LOJİSTİĞİN TÜRKİYEDEKİ ÖNEMİ VE GELİŞİMİ
Lojistik ülkemize 1980’li yıllarda askeriyelojistiği ile yeni tanışmıştır. Türkiye, Orta Doğu, Türk Cumhuriyetleri ve Avrupa arasında bir aktarma merkezi oluşturmasından kaynaklanan avantajlı konumu ile birçok otorite tarafından lojistik üssü olma iddiası ve idealiyle tanımlanmaktadır. Türkiye’de lojistik sektöründe, yan sektörlerle birlikte 500 bin kişi istihdam edilmektedir. Lojistik, Türkiye’de rekabet üstünlüğü sağlamada her geçen zaman önemi gittikçe artan bir sektör konumuna gelmiştir. Avrupa’nın içinde bulunduğu krize ve Arap Baharı’nın ardından Suriye’de yaşanan iç çatışmaya ve siyasi gerginliğe rağmen lojistik sektöründe büyüme rakamlarını yakalamayı başarmıştır. 50 bini aşkın araç filosu ve 80 milyar liralık iş hacmi ve bunu yakın zamanda üç katına çıkarabilecek potansiyeli ile Türkiye’nin en önemli sektörleri arasında yer alan lojistik, kara, hava, deniz ve demiryolu modları ile ileriye yönelik daha güçlü hedefler koymaktadır.

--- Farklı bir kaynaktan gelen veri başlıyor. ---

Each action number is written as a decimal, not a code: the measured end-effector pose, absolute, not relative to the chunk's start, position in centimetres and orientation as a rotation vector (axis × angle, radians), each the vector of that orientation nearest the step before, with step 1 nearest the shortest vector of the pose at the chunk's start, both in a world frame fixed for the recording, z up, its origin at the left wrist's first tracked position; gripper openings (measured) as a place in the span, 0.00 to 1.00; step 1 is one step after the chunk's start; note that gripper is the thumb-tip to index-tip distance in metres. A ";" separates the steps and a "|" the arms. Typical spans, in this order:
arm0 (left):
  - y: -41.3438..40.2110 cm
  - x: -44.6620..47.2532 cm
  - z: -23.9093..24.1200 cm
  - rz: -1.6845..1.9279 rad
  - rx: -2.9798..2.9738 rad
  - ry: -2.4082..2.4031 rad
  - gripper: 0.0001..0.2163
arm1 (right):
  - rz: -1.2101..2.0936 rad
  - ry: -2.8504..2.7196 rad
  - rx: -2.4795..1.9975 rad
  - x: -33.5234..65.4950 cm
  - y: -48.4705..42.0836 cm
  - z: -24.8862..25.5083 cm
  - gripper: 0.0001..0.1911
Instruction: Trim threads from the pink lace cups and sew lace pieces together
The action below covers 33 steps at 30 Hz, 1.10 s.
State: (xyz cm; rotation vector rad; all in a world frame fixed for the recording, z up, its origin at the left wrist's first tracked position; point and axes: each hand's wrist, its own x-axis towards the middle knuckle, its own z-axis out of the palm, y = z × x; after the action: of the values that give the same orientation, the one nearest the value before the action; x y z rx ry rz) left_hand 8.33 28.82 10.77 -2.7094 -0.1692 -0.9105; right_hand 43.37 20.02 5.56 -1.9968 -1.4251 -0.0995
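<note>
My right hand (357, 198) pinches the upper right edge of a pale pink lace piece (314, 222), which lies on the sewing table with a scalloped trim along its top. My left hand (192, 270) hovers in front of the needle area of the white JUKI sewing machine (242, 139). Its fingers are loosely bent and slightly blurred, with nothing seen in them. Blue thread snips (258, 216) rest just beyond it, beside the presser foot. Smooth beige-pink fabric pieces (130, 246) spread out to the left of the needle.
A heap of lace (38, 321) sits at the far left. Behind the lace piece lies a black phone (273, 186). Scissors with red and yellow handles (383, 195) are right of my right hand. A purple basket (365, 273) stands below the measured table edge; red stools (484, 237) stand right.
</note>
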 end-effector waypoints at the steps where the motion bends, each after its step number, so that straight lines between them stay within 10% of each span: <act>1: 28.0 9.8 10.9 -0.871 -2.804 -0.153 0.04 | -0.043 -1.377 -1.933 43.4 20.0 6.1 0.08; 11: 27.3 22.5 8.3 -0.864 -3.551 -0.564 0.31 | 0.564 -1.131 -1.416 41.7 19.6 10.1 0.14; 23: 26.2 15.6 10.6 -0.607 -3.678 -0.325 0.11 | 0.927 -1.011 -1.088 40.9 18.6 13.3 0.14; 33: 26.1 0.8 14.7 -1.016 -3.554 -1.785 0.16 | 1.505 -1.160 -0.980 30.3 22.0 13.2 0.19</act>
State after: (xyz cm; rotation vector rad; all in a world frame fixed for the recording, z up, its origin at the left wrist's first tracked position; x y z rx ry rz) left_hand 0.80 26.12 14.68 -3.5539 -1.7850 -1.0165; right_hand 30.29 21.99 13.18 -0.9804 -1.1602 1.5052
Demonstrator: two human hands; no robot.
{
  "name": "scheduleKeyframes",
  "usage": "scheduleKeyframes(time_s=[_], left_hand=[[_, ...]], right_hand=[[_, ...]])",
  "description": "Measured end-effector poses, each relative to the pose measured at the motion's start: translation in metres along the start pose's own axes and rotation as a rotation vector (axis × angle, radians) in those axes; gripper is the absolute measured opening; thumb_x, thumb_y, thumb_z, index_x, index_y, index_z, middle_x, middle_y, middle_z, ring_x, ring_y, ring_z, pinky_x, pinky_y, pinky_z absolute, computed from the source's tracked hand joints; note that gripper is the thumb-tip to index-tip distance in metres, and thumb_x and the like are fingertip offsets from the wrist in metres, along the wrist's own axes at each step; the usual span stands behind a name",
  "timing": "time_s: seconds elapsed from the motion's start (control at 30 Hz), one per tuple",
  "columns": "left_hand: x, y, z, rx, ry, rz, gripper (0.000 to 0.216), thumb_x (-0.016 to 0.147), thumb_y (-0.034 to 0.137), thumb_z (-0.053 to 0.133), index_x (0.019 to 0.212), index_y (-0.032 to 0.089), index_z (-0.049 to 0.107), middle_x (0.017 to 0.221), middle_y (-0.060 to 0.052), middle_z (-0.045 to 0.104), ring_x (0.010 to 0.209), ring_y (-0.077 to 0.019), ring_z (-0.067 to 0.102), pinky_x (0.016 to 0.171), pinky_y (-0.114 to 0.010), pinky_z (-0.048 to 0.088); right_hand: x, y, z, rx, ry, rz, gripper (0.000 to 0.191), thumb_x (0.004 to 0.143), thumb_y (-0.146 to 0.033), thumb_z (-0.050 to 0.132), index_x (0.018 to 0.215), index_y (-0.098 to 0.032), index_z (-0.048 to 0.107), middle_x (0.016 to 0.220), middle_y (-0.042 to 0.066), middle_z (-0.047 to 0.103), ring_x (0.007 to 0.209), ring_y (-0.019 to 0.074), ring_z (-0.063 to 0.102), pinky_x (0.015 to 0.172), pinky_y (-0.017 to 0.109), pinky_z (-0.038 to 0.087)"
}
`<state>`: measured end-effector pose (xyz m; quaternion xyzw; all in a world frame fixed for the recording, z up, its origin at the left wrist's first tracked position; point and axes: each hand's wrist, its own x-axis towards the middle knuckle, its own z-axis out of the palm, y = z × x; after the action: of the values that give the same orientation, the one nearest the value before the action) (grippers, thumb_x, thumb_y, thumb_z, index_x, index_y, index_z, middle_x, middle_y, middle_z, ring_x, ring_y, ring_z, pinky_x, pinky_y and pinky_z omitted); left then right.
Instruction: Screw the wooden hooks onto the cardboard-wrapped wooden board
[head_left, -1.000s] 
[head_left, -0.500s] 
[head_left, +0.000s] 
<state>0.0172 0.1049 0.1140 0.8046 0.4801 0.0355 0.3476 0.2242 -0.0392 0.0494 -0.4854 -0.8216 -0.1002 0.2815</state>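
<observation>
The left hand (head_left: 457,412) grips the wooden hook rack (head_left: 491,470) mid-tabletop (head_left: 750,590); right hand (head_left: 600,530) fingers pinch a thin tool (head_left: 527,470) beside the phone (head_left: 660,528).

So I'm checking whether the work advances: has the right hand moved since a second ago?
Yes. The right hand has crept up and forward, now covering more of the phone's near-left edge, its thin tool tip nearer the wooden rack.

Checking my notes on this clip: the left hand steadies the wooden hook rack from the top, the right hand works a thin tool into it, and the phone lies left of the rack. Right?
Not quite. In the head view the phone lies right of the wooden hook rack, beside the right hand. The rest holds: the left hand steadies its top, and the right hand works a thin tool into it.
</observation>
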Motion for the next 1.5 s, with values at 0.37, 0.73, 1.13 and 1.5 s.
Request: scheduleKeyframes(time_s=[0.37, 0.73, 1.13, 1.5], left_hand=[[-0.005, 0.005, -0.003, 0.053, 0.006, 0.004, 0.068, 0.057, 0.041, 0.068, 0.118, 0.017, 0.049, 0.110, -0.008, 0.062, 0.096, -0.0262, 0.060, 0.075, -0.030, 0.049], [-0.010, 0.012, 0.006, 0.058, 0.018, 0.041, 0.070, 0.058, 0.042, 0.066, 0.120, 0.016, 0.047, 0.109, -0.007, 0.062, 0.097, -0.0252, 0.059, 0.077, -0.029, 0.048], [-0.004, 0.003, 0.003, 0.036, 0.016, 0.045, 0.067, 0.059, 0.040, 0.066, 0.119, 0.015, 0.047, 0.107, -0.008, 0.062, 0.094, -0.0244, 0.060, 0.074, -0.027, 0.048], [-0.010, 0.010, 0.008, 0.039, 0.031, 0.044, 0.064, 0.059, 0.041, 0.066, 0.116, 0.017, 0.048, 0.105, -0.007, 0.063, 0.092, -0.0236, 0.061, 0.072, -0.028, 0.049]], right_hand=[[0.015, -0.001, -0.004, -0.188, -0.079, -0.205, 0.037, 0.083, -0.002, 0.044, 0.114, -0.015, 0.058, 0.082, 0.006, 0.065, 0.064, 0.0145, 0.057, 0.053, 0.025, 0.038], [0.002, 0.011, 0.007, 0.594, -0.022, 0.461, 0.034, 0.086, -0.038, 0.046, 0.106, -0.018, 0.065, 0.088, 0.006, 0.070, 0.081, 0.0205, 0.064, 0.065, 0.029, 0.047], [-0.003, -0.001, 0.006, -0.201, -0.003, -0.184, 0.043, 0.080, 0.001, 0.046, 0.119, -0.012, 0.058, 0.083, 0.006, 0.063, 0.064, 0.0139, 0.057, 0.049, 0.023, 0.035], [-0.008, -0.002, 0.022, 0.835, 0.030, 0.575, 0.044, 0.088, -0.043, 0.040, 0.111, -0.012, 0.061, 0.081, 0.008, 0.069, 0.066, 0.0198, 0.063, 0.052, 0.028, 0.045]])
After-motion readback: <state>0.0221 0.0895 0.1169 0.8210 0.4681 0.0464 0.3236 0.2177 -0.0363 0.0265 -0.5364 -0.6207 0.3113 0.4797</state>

Daha önceki yıllarda kara yolu ve demir yolu üzerine ağırlık veren Türk lojistik sektörü, 1980’lerde başlayan ve kara, hava, deniz ve demiryolunu kapsayan kombine taşımacılık ile de önemli bir çıkış yapmıştır. 1990’larda güçlendirilen kombine taşımacılık alt yapısı 2000’lere gelindiğinde artık dünya standartlarında bir sisteme dönüşmüştür. Oluşturulan bu kalite standartları ve hizmet çeşitliliği ile 2000’lerin başından itibaren yurt dışı irtibat büroları kuran ve başka ülkelerde aktif olarak faaliyet göstermeye başlayan Türk lojistik firmaları, bir anlamda Türkiye’nin lojistik konusundaki potansiyelinin dünyaya duyurulmasında da önemli bir rol oynamıştır.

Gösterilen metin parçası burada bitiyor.